Content starts

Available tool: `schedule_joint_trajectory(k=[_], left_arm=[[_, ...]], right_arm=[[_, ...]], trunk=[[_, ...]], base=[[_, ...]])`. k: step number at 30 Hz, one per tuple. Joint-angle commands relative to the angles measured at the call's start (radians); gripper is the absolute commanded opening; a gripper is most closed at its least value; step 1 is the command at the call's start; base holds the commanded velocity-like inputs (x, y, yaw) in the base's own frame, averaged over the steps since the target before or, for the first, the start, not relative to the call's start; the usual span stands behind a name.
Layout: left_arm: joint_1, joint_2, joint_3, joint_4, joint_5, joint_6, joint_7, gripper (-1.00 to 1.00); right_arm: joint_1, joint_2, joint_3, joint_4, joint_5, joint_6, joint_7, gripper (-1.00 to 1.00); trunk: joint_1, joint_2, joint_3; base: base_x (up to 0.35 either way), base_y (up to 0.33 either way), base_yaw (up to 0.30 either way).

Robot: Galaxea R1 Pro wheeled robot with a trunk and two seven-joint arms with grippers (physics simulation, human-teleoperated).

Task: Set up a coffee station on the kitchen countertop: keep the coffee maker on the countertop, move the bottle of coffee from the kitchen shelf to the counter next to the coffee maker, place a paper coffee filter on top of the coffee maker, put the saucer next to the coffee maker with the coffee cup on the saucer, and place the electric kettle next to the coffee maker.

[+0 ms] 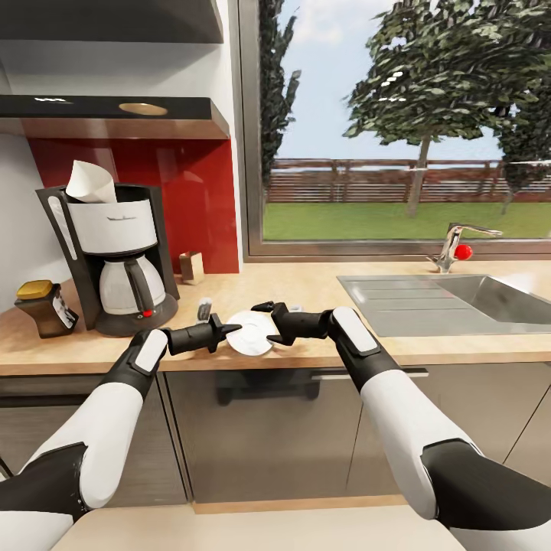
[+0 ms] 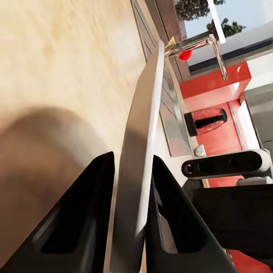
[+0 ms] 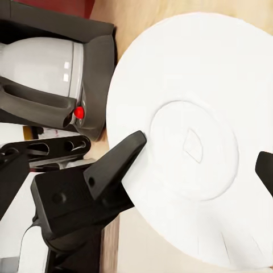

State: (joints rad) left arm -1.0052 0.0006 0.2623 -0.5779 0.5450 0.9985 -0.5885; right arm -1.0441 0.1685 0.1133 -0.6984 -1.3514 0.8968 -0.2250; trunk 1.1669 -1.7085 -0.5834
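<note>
Toward the bench's left end stand the coffee bottle (image 1: 46,308) and coffee maker (image 1: 115,256), filter (image 1: 90,184) on top. At the front edge, the left end effector (image 1: 223,330) is clamped on the saucer (image 1: 249,333) rim. The right end effector (image 1: 268,321), fingers apart, hovers over it. The saucer looks stiff, slick and breakable, so grip the rim. Cup and kettle unseen.

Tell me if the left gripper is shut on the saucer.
Yes: left gripper fingers pinch the saucer rim.
</note>
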Motion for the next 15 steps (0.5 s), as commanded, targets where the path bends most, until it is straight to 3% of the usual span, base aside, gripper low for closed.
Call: schedule_joint_trajectory(k=[1, 11, 15], left_arm=[[-0.001, -0.001, 0.005, 0.000, 0.016, 0.010, -0.008, -1.00], [-0.001, 0.004, 0.006, -0.002, 0.016, 0.011, -0.009, -1.00], [-0.001, 0.006, 0.006, -0.001, 0.016, 0.011, -0.008, -1.00]], right_arm=[[0.000, 0.000, 0.002, -0.001, 0.000, 0.002, -0.011, 1.00], [-0.001, -0.004, 0.002, -0.011, 0.000, 0.003, -0.011, 1.00], [-0.002, -0.009, 0.001, -0.066, 0.000, 0.003, -0.023, 1.00]], trunk=[[0.000, -0.001, -0.001], [0.000, -0.001, -0.001], [0.000, -0.001, -0.001]], base=[[0.000, 0.000, 0.000], [0.000, 0.000, 0.000], [0.000, 0.000, 0.000]])
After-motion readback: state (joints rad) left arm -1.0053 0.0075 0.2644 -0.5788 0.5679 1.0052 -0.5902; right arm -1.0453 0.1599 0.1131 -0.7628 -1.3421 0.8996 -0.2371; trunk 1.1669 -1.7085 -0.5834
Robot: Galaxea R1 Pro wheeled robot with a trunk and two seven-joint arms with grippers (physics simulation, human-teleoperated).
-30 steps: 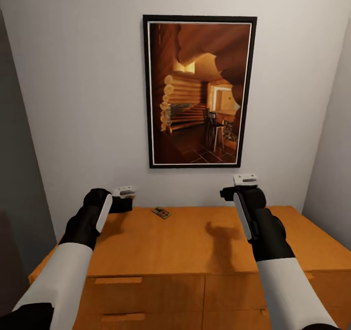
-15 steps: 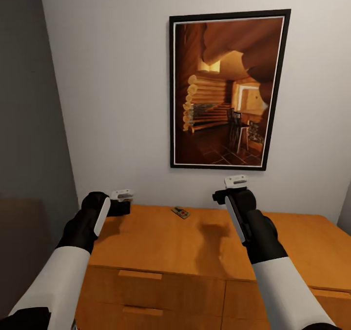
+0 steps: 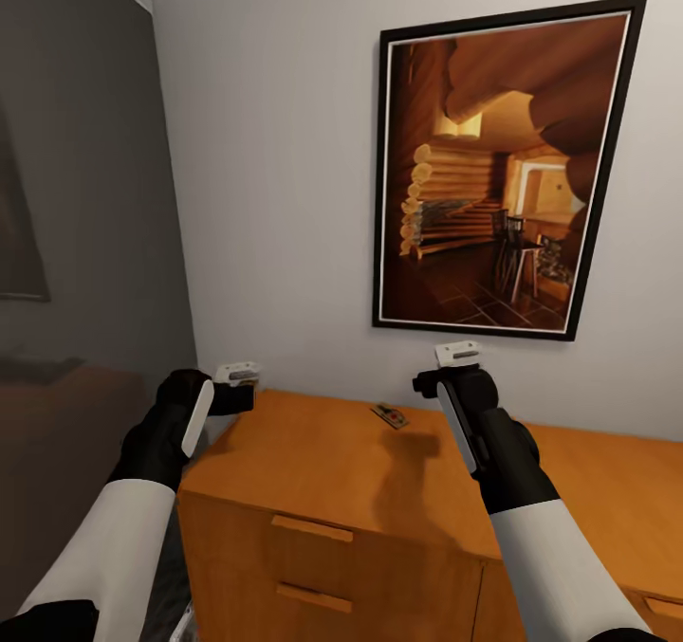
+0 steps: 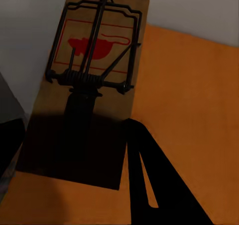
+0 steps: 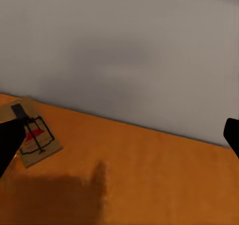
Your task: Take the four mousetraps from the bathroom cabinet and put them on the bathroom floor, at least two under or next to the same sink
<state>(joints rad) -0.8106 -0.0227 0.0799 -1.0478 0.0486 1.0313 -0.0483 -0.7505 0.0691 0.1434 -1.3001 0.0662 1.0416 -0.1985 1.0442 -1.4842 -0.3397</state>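
- Orange-brown wooden cabinet stands against a pale wall; its right end is cut off.
- One mousetrap lies far on top.
- Left gripper: jaws clamped on another mousetrap, its near end in shadow.
- Right gripper: jaws apart, empty.
- Framed cabin picture hangs above.

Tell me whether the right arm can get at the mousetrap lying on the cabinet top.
Probably yes: the mousetrap lies in the open on the cabinet, just beside the right end effector, which appears open, with nothing between them.
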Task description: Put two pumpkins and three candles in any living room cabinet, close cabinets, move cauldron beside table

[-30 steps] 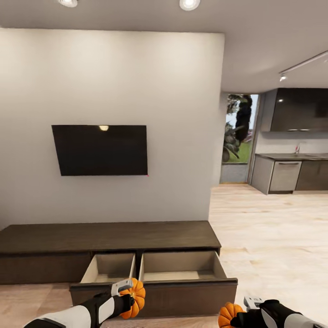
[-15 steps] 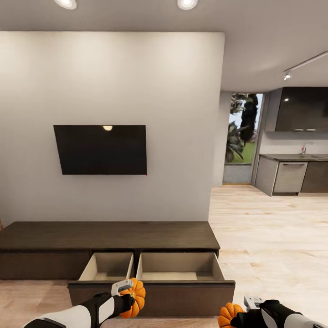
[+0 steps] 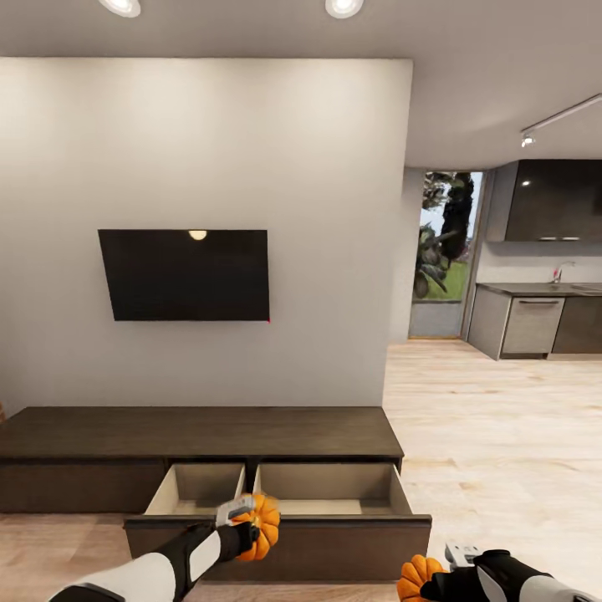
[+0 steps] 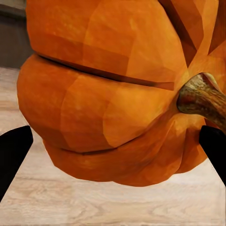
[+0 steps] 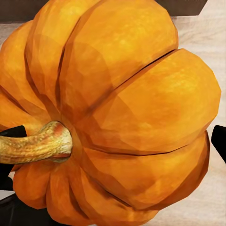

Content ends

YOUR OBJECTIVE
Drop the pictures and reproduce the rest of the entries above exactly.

TASK RESPONSE
Available tool: `schedule_joint_trajectory(k=[_], left_arm=[[_, ...]], right_arm=[[_, ...]], trunk=[[_, ...]], base=[[_, ...]])`. k: step number at 30 Hz, one per tuple. Joint-angle commands relative to the angles measured at the call's start (radians); gripper is the absolute commanded opening; a gripper is most closed at its least value; step 1 is the command at the call's start; base holds the commanded velocity-like inputs (x, y, yaw) in the base's own frame, averaged over the steps since the target before or, for the first, the start, not relative to the call's start; the usual span stands behind a name.
Layout: left_arm: joint_1, joint_2, joint_3, joint_4, joint_5, joint_6, joint_7, gripper (-1.00 to 1.00); right_arm: joint_1, joint_2, joint_3, joint_4, joint_5, joint_6, joint_7, gripper (-1.00 to 1.00); trunk: joint_1, joint_2, joint_3; base: base_x (up to 0.35 either way), base_y (up to 0.33 either way), base_yaw (up to 0.30 either way).

Robot: Galaxea R1 Pro wheeled robot with a trunk and two seven-joint arms with grippers (physics simulation, human-teleoperated).

Task: Set up a coffee station on the kitchen countertop: keep the coffee maker on the countertop, move the bottle of coffee from the kitchen shelf to the counter next to the coffee maker, place a paper coffee filter on top of the coffee maker, put the saucer next to the coffee maker with the coffee cup on the saucer, and place the electric kettle next to the coffee maker.

[+0 ms] 
[+0 ms] 
[+0 ms] 

State: (joints rad) left arm -1.0052 0.0006 0.2623 -0.5779 0.5450 0.9985 -0.5885; right arm -1.0441 0.1685 0.1133 -0.6984 -1.3514 0.8968 -0.2250; trunk 1.1669 -1.7085 -0.5834
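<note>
Toward the bench's left end stand the coffee bottle (image 1: 46,308) and coffee maker (image 1: 115,256), filter (image 1: 90,184) on top. At the front edge, the left end effector (image 1: 223,330) is clamped on the saucer (image 1: 249,333) rim. The right end effector (image 1: 268,321), fingers apart, hovers over it. The saucer looks stiff, slick and breakable, so grip the rim. Cup and kettle unseen.

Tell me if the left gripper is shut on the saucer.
Yes: left gripper fingers pinch the saucer rim.
</note>
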Motion for the next 15 steps (0.5 s), as commanded, targets where the path bends most, until it is straight to 3% of the usual span, base aside, gripper low for closed.
Call: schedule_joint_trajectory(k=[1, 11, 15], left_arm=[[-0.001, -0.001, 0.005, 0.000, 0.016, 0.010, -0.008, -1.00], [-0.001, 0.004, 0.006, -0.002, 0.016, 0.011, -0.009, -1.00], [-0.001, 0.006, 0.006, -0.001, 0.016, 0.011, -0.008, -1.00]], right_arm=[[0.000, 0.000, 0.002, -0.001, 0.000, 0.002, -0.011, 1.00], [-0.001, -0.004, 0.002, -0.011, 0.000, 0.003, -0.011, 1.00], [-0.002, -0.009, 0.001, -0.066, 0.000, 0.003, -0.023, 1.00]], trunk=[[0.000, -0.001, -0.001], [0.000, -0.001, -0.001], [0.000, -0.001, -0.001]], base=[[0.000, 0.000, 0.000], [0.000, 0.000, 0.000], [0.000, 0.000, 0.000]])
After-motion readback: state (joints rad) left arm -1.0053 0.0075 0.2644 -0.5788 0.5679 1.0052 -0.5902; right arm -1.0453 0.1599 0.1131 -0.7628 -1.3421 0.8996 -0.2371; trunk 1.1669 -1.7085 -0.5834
Robot: Galaxea R1 Pro wheeled robot with a trunk and two seven-joint arms with grippers (physics simulation, human-teleoperated).
-30 steps: 
-15 steps: 
+0 steps: 
+0 steps: 
+0 steps: 
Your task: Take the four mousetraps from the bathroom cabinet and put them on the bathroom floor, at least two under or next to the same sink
<state>(joints rad) -0.8106 -0.0227 0.0799 -1.0478 0.0486 1.0313 -0.0483 -0.7505 0.0691 0.1434 -1.3001 0.0662 1.0416 -0.1985 1.0442 -1.4842 -0.3397</state>
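- Orange-brown wooden cabinet stands against a pale wall; its right end is cut off.
- One mousetrap lies far on top.
- Left gripper: jaws clamped on another mousetrap, its near end in shadow.
- Right gripper: jaws apart, empty.
- Framed cabin picture hangs above.

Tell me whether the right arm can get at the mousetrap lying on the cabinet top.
Probably yes: the mousetrap lies in the open on the cabinet, just beside the right end effector, which appears open, with nothing between them.
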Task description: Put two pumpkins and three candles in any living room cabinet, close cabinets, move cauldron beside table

[-30 steps] 
[-15 steps] 
[+0 steps] 
[+0 steps] 
[+0 steps] 

There is no more to the answer.